The Presidential Award is a tremendous honor. It validates my deep belief that my students are not only capable of complex mathematical thinking, but that this process is inherently satisfying for them as well. Given the opportunity to solve problems in their own way, make connections, find patterns, and discuss their thinking, children will develop a lifelong passion for and ability in mathematics. I am immensely grateful to my colleagues who have supported and encouraged me on this journey.
Deborah Halperin taught at Laurelhurst Elementary for 16 years. She currently teaches a second and third grade class at Thurgood Marshall Elementary.
Deborah first developed a deep curiosity about mathematics education while teaching in a one-room elementary school that she founded. For the next 20 years, she investigated and studied the development of logical thinking in children, using her classroom as a research laboratory.
Deborah inspires her students to think deeply about mathematics. She teaches through posing questions, using objects, and facilitating mathematical conversations. Deborah fosters a love of logical thinking, a passion for learning, and above all, intellectual autonomy.
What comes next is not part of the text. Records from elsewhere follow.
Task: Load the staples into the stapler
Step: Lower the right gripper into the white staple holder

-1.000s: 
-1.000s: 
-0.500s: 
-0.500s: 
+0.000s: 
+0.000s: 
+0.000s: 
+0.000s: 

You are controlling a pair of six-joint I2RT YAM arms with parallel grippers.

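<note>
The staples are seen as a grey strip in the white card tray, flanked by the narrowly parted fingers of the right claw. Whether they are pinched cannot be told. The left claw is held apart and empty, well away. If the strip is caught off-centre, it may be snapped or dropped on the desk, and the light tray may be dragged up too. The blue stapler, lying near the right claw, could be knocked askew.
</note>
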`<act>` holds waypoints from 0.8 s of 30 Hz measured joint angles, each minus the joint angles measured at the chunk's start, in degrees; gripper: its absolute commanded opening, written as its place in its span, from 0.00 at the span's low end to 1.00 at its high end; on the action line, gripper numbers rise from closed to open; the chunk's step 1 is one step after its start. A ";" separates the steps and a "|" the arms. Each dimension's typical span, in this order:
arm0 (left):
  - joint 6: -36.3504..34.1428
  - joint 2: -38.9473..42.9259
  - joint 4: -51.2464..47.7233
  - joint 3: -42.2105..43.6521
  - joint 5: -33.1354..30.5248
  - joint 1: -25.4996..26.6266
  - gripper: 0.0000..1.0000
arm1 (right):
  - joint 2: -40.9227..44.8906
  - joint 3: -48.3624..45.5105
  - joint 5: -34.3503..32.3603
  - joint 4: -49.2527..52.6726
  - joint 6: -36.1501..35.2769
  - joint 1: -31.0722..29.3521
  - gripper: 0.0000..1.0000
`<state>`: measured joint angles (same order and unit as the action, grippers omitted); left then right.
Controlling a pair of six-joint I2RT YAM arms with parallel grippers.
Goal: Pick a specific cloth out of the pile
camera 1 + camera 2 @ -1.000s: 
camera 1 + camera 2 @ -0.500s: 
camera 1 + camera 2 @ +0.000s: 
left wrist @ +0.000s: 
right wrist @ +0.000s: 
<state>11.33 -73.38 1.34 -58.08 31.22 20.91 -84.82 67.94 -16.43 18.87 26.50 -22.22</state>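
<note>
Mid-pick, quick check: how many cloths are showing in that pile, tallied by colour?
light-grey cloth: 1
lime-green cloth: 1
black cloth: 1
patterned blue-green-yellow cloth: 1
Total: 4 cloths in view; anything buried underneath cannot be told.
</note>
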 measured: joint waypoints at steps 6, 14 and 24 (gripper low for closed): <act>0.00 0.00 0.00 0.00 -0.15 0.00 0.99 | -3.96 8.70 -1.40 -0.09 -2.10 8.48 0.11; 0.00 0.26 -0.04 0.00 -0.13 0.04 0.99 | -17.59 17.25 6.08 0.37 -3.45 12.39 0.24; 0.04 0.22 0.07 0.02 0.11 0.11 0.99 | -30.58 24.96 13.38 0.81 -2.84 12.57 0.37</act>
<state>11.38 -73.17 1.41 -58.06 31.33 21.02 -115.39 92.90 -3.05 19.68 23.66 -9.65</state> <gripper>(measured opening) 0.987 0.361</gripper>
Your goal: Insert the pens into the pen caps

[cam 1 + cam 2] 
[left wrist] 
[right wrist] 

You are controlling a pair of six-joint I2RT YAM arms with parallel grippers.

Deborah served as a teacher leader in the Expanding the Community of Math Learners project, a collaborative venture of the University of Washington and local school districts. She facilitated professional development classes in which she guided teachers to better understand their students' thinking and to facilitate mathematical conversations.
As a mathematics specialist, Deborah initiated monthly Family Math Nights and a weekly Origami Club at her school. Parents at her school routinely applaud her skill and enthusiasm.
Deborah has a B.A. in social ecology from Pitzer College and a M.A. in human development from Pacific Oaks College.